• _Work request_: Reproduce the listing verbatim through the line with "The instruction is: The".

• _Input data_:
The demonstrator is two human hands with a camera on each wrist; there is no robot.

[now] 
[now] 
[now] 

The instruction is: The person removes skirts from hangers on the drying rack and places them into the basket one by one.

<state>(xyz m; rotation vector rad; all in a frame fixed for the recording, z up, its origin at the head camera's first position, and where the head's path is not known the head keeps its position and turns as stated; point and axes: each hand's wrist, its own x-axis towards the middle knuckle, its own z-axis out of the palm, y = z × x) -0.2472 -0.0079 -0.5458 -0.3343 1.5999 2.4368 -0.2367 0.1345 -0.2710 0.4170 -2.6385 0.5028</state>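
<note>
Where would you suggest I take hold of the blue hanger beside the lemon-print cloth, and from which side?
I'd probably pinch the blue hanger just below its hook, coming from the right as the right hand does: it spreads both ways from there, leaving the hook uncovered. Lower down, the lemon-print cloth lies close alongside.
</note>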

• _Solved problem_:
The demonstrator is two human hands with a camera on each wrist; there is no robot.

[now] 
[now] 
[now] 

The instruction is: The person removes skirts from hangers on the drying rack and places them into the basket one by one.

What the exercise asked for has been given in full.